Oui, vous allez l'acheter ! Premièrement, parce que votre 3DS en a assez des JRPG de seconde zone que vous lui faites avaler sous prétexte qu'ils ont un emballage Final Fantasy à l'ancienne... mais pas le goût. Deuxièmement, parce que Square Enix a sorti le budget pour nous proposer une aventure tout confort et une remasterisation de rêve. Alors à 30 € les cent heures de jeu (soit 20 € de moins qu'un Season Pass inutile), vous allez nous faire le plaisir... de vous faire plaisir !
C'est ça une refonte !
Lors de sa sortie en 2000 sur PS1, Dragon Quest VII avait trois lacunes. Sa plastique effroyablement laide et pixellisée, soutenue par des cinématiques qu'une école de graphistes aurait refusé à un concours amateur. Un prologue interminable qui endormait son audience après cinq heures à résoudre des énigmes absurdes sans même pouvoir tabasser un slime. Et une absence totale de délocalisation en Europe, il fallait donc y jouer en japonais ou en version importée des États-Unis.
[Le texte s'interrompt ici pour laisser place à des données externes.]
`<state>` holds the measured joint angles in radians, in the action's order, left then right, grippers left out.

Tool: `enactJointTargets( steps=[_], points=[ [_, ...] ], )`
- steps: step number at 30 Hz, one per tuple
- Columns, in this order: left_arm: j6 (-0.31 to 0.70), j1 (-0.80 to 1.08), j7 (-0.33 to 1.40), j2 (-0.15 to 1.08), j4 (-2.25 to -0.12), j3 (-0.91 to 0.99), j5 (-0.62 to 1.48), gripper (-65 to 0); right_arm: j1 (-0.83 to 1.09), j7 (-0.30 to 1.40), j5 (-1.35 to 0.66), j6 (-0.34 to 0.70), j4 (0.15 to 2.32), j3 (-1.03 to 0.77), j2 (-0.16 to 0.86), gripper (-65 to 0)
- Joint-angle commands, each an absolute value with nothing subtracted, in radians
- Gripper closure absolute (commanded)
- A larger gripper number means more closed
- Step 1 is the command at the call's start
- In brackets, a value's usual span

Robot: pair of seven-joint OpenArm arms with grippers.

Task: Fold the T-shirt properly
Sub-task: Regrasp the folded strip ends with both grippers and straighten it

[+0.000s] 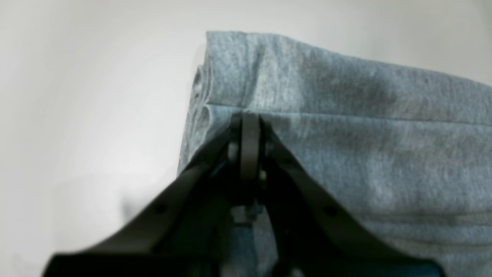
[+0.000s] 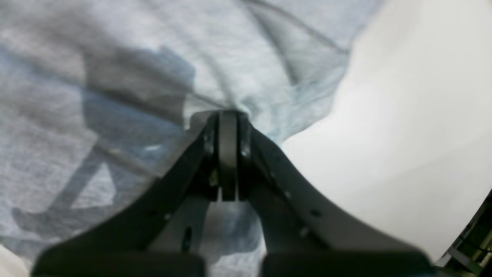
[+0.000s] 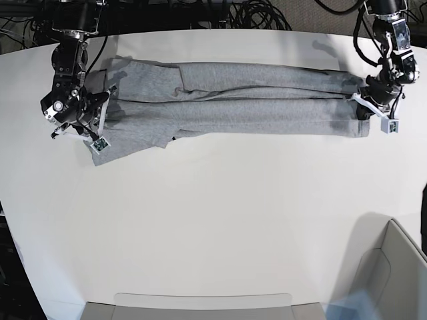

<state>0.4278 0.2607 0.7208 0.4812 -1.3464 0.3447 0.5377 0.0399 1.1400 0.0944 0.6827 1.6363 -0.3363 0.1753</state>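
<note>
The heather-grey T-shirt (image 3: 253,107) lies as a long folded strip across the far side of the white table, one sleeve flap spilling toward the front at its left end. In the base view my left gripper (image 3: 363,103) sits at the strip's right end. Its wrist view shows the left gripper (image 1: 250,115) shut, pinching a folded edge of the T-shirt (image 1: 346,134). My right gripper (image 3: 100,110) is at the strip's left end. Seen from the right wrist, this gripper (image 2: 228,113) is shut on bunched fabric of the T-shirt (image 2: 115,77) near its edge.
A grey bin (image 3: 393,267) stands at the near right corner of the table (image 3: 213,213). A shallow grey tray (image 3: 200,307) runs along the front edge. Black cables (image 3: 253,13) lie behind the table's far edge.
</note>
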Motion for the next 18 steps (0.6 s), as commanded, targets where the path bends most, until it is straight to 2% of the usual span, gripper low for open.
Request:
enactJointTargets(
  steps=[1, 10, 14, 18],
  points=[
    [0.401, 0.269, 0.771, 0.493, -1.368, 0.352, 0.487, 0.0, 0.010, 1.130, 0.096, 0.698, 1.653, -0.337, 0.176, 0.0],
    [0.401, 0.278, 0.792, 0.492, -1.685, 0.407, 0.489, -0.7, -0.007, 1.136, 0.097, 0.698, 1.652, -0.292, 0.174, 0.0],
    [0.404, 0.298, 0.895, 0.478, -1.807, 0.481, 0.533, -8.9, -0.004, 1.136, 0.097, 0.698, 1.652, -0.292, 0.176, 0.0],
    [0.401, 0.308, 0.970, 0.501, -1.810, 0.556, 0.754, -23.2, 0.005, 1.136, 0.097, 0.698, 1.656, -0.292, 0.177, 0.0]
  ],
)
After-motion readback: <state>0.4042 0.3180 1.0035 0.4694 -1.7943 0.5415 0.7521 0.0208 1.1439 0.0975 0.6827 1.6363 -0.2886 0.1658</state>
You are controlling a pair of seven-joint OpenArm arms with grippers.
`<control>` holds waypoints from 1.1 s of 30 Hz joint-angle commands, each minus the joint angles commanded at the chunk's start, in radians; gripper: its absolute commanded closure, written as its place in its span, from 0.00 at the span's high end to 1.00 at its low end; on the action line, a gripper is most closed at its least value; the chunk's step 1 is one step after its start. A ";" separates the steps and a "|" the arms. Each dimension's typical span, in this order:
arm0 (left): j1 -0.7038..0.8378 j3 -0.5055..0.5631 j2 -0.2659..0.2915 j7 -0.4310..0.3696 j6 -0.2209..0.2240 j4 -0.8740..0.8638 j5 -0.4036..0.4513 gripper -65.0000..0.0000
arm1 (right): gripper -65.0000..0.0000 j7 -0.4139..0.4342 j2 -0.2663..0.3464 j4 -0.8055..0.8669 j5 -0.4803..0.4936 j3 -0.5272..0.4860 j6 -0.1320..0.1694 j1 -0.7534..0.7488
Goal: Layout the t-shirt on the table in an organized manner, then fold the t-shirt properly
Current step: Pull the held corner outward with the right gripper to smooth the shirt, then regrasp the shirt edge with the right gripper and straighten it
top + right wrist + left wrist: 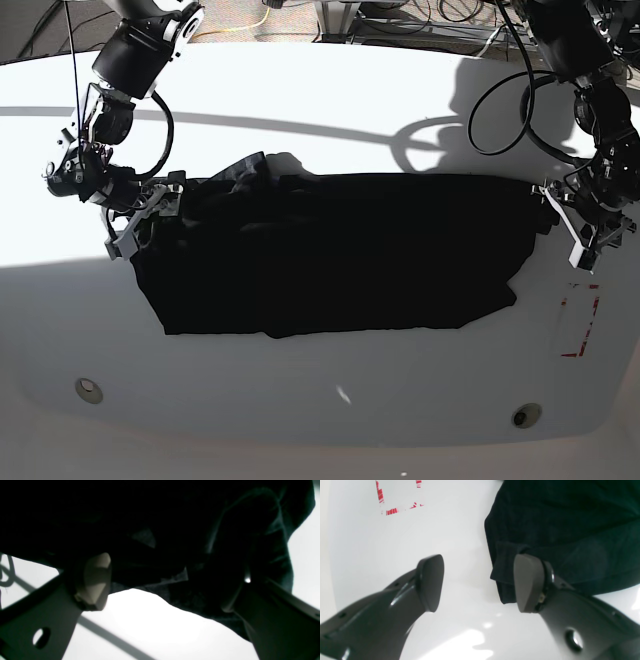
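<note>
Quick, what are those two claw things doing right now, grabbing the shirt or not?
Left gripper: open, holding nothing; one side sits at the t-shirt edge.
Right gripper: open, with the shirt's edge lying between the jaws, not clamped.

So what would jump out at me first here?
A large, wrinkly black cloth t-shirt spread across the middle of the big white table. At each end a black robot arm sits at its edge, jaws open: left gripper near a small red dashed rectangle, right gripper opposite.

One black t-shirt [330, 255], one white table [320, 90], two grippers, left gripper [588, 232], right gripper [140, 215], one red dashed rectangle [580, 320], two metal discs [88, 388]
</note>
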 joint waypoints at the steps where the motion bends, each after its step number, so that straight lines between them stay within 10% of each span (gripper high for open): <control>1: 0.000 0.000 0.000 0.000 0.000 0.000 0.000 0.63 | 0.71 0.000 0.000 0.000 0.000 -0.015 0.000 0.006; 19: 0.000 -0.002 -0.003 0.000 0.000 0.000 0.000 0.63 | 0.66 0.015 -0.068 -0.146 -0.006 -0.049 0.000 0.201; 33: 0.000 -0.003 -0.017 0.002 0.000 0.002 0.000 0.63 | 0.66 0.054 0.037 -0.245 -0.003 -0.091 0.000 0.322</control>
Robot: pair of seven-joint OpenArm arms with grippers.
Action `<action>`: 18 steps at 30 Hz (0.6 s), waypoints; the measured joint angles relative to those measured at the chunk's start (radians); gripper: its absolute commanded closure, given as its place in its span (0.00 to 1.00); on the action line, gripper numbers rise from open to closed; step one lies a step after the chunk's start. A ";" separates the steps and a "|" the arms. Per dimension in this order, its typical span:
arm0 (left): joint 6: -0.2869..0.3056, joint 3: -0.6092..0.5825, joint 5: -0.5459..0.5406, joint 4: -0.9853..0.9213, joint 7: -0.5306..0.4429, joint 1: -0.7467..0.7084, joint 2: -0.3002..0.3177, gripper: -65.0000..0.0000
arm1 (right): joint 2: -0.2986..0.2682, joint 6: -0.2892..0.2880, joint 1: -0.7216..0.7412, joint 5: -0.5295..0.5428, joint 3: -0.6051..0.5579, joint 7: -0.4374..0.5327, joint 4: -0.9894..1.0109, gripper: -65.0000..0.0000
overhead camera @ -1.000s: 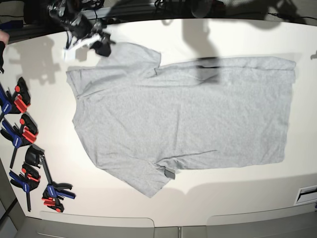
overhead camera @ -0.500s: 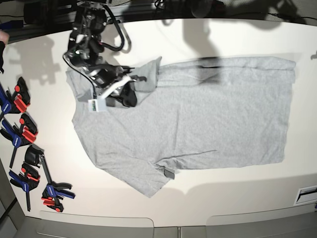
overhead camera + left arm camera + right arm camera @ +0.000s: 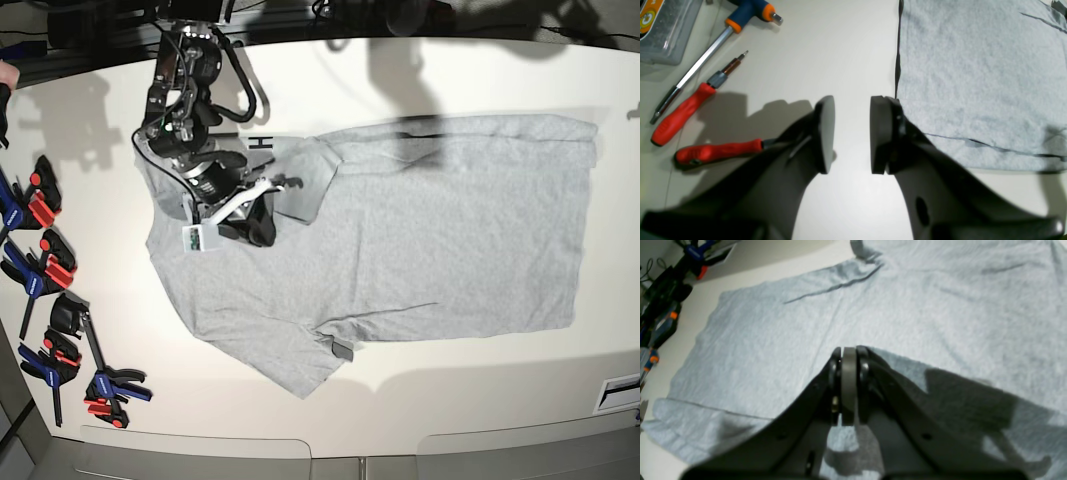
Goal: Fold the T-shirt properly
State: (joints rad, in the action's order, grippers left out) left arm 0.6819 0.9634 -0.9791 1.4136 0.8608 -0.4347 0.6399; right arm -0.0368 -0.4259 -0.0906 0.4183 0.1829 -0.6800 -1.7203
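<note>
The light grey T-shirt [image 3: 420,230] lies spread flat on the white table [image 3: 450,390], collar end to the left. My right gripper [image 3: 268,200] is shut on the upper sleeve [image 3: 305,175] and holds it turned over onto the shirt's chest. A black letter [image 3: 262,142] shows beside the turned fabric. In the right wrist view the right gripper [image 3: 848,355] has its jaws pressed together on a thin grey strip above the T-shirt [image 3: 773,340]. My left gripper [image 3: 851,133] is open over bare table, just beside the T-shirt's [image 3: 973,83] edge, with nothing between its fingers.
Several blue and red clamps [image 3: 45,270] lie along the table's left edge. Near the left gripper lie red-handled screwdrivers [image 3: 683,110], a blue and orange T-handle tool [image 3: 746,10] and a clear plastic box [image 3: 663,30]. The lower sleeve [image 3: 290,360] lies flat.
My right gripper has moved from the far left corner down and right over the shirt, drawing the upper sleeve inward with it. A black letter has come into view.
</note>
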 measured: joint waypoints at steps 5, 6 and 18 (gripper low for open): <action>0.000 0.000 0.000 0.000 0.000 0.000 0.000 0.74 | 0.001 0.000 0.006 -0.014 0.000 0.003 0.000 0.80; 0.000 0.000 0.000 0.000 0.000 0.000 0.000 0.74 | 0.000 0.001 0.006 -0.018 0.000 0.008 0.000 0.69; 0.000 0.000 -0.066 0.000 0.042 0.000 0.000 0.74 | 0.001 0.003 0.088 -0.019 0.019 -0.025 -0.001 0.54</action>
State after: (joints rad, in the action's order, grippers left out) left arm 0.6823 0.9634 -1.0447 1.4136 0.9028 -0.4351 0.6399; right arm -0.0357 -0.4225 -0.0029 0.3996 0.2020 -0.7052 -1.7214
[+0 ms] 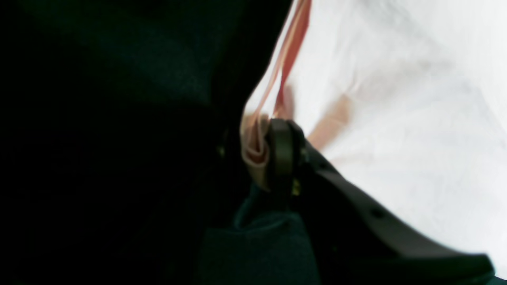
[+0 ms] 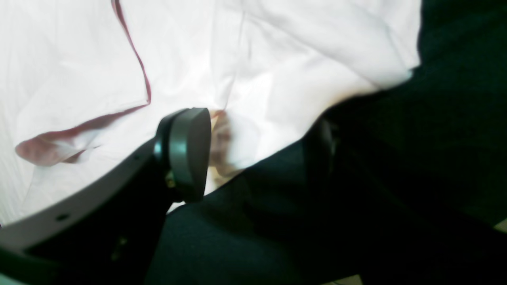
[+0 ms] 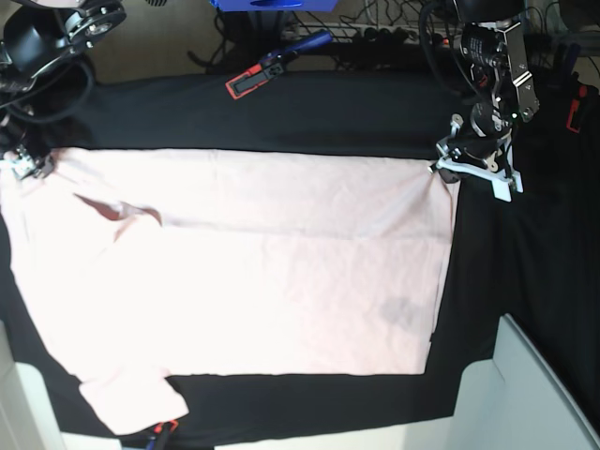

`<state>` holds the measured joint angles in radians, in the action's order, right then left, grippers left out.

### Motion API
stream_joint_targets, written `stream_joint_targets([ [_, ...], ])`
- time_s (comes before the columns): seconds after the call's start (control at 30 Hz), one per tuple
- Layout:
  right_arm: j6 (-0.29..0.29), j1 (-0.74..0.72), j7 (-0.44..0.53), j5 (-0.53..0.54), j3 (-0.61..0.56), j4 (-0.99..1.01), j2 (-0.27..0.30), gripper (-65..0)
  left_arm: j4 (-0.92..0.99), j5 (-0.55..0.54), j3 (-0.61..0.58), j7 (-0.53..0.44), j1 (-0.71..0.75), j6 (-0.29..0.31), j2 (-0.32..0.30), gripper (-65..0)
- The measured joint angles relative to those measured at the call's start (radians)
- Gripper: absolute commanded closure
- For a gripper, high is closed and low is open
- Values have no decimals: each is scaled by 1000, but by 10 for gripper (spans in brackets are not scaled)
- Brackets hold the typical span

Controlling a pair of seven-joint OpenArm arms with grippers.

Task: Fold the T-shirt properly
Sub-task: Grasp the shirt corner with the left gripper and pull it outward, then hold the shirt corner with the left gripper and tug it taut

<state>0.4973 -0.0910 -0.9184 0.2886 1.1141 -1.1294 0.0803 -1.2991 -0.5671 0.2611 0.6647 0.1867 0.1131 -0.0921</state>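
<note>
Base view shows the tabletop (image 3: 309,112) under its black cloth, and on it the T-shirt (image 3: 244,272) spread flat, pale pink with the plain side up, reaching from the right arm's fingers at one far corner to the left arm's fingers at the other. A short sleeve (image 3: 131,398) lies at the near edge, well apart from both sets of fingers. A red and black clamp (image 3: 272,66) lies on the cloth beyond the shirt, between the two arms. The left fingers (image 1: 263,152) are pinching a bunched fold of the shirt's edge. The right fingers (image 2: 253,150) stand spread, with the shirt's corner (image 2: 227,146) lying between them, and one finger (image 2: 186,154) resting against the fabric.
</note>
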Motion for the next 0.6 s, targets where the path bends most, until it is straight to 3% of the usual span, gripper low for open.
stream_joint_targets([
  [0.3, 0, 0, 0, 0, -2, 0, 0, -332, -91, 13, -1, 89, 36, -8, 33, -106],
  [0.37, 0, 0, 0, 0, -2, 0, 1, -261, -114, 13, -2, 108, 53, -8, 34, -104],
  [0.5, 0, 0, 0, 0, -2, 0, 0, -39, -126, 9, -2, 108, 60, -89, 34, -104],
  [0.6, 0, 0, -26, 0, -2, 0, 0, -22, -130, 8, -2, 105, 69, -90, 34, -104],
])
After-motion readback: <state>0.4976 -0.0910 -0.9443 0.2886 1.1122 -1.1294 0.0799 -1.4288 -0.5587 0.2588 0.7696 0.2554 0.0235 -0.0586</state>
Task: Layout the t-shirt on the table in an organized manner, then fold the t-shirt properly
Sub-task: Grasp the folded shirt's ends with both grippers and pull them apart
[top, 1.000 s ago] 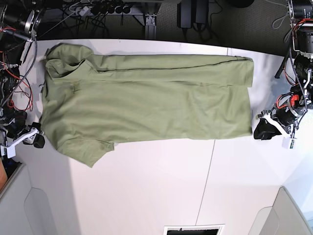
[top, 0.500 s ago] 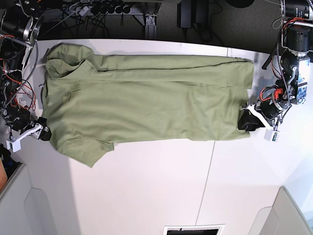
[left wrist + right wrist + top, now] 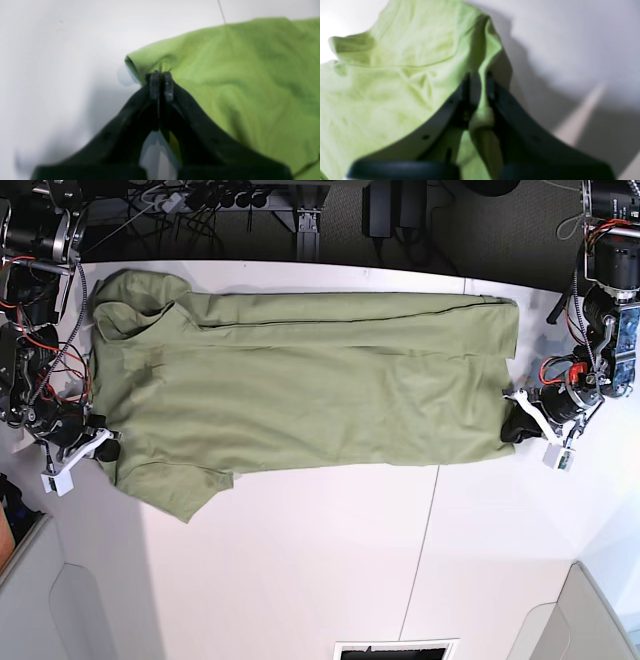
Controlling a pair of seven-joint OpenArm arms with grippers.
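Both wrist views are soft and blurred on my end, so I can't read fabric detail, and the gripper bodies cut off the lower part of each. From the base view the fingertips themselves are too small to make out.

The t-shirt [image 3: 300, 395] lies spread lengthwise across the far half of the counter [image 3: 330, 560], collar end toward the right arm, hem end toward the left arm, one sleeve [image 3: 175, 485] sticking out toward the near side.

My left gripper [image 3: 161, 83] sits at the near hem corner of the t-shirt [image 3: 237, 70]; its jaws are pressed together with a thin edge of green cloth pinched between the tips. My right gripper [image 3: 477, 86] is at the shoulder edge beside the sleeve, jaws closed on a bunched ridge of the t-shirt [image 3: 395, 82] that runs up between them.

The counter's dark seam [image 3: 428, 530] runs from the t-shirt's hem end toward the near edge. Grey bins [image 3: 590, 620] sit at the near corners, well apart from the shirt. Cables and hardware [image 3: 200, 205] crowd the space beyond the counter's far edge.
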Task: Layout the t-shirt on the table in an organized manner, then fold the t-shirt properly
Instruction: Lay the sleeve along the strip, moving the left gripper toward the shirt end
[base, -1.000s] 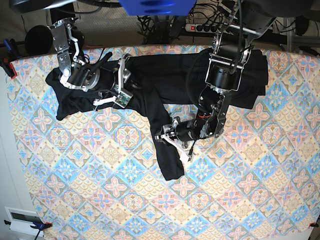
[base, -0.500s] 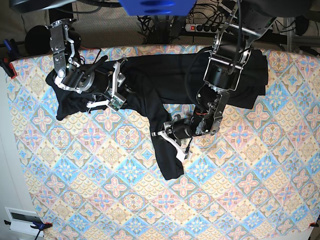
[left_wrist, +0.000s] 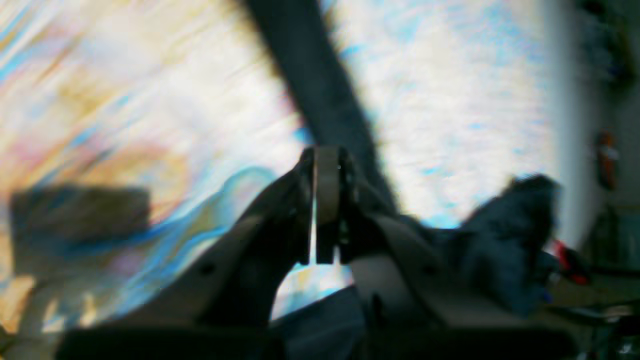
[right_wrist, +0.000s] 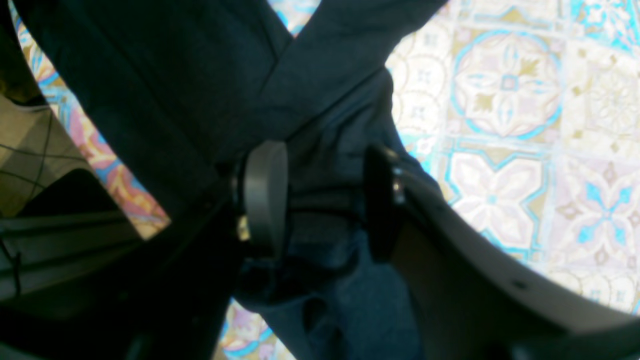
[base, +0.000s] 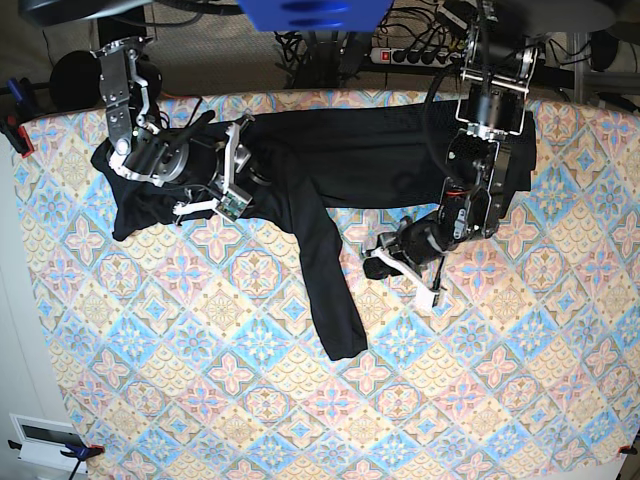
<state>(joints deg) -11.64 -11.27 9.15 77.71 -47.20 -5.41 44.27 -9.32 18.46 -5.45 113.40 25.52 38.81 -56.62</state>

Mais nous voici seize ans après et comme on vous le disait, Square Enix a sorti le chéquier. Résultat, le jeu arrive chez nous avec des textes en français, le prologue a tout simplement viré ses énigmes pour reprendre son rôle initial (introduire un contexte en 90 minutes environ). Mais surtout, Dragon Quest VII est magnifique sur 3DS, avec un effet 3D très subtil, des décors entièrement refaits, des personnages enfin détaillés et des cinématiques réussies.
Si vous aviez encore un doute sur l'intérêt des remasterisations, voilà un jeu qui mettra tout le monde d'accord. Et ne vous fiez surtout pas aux images éparpillées sur cette page car elles sont horribles, comme toutes les photos 3DS.
S'inspirer des meilleurs
Le jeu ne se contente pas d'améliorer son rythme ou de faire plaisir à vos yeux, il retravaille aussi toutes les musiques pour assurer une bande son fabuleuse. Le combat aléatoire disparaît au profit d'un système emprunté à Dragon Quest VIII et IX. Du VIII, le jeu recycle la représentation des héros dans l'arène, eux qui étaient jusqu'ici invisibles en combat. Du IX, il récupère les ennemis visibles sur la carte pour éviter la part d'aléatoire qui gêne la nouvelle génération de rôlistes. Enfin il conserve le système de classes repris de Dragon Quest VI, mais ajoute les différentes skins pour reconnaître d'un coup d’œil, le style Guerrier, Paladin, Danseur ou encore Héros.
Bref, on peut affirmer que le studio ArtePiazza, déjà responsable de Dragon Quest IV, V et VI sur DS, nous a encore une fois gâté. Au point de fermer les yeux sur les apparitions intempestives d'arbres à chaque pas sur la carte... oui, il fallait bien terminer cette preview sur une note négative.